■ **Exercise requirements**: Exactly the lines from the start of the data through the line containing "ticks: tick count" should be output, with both ends kept and nothing added.

-*-

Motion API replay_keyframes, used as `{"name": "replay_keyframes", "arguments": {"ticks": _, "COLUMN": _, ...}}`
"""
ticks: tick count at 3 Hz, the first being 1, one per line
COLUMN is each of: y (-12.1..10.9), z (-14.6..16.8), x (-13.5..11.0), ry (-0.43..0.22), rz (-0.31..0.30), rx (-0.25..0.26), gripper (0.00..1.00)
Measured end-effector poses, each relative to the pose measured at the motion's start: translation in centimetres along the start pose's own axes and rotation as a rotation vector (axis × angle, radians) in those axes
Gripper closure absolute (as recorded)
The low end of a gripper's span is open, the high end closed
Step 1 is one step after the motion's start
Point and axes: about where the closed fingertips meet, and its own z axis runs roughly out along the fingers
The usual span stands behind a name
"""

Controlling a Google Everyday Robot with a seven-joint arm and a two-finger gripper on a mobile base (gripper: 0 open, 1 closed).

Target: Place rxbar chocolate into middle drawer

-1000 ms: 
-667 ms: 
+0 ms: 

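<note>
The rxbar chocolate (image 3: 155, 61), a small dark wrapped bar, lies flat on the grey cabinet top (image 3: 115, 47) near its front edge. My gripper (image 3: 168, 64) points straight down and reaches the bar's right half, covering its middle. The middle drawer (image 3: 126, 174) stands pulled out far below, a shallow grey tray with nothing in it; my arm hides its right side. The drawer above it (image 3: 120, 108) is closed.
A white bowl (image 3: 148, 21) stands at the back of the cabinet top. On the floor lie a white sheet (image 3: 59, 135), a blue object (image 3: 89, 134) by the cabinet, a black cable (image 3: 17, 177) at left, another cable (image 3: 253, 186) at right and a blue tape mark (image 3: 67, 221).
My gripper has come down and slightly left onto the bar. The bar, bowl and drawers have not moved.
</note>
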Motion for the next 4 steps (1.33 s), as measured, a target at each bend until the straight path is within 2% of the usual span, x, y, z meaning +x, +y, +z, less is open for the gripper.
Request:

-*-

■ **Answer for this exercise**:
Motion API replay_keyframes, used as `{"name": "replay_keyframes", "arguments": {"ticks": _, "COLUMN": _, ...}}`
"""
ticks: tick count at 3 Hz, the first being 1, one per line

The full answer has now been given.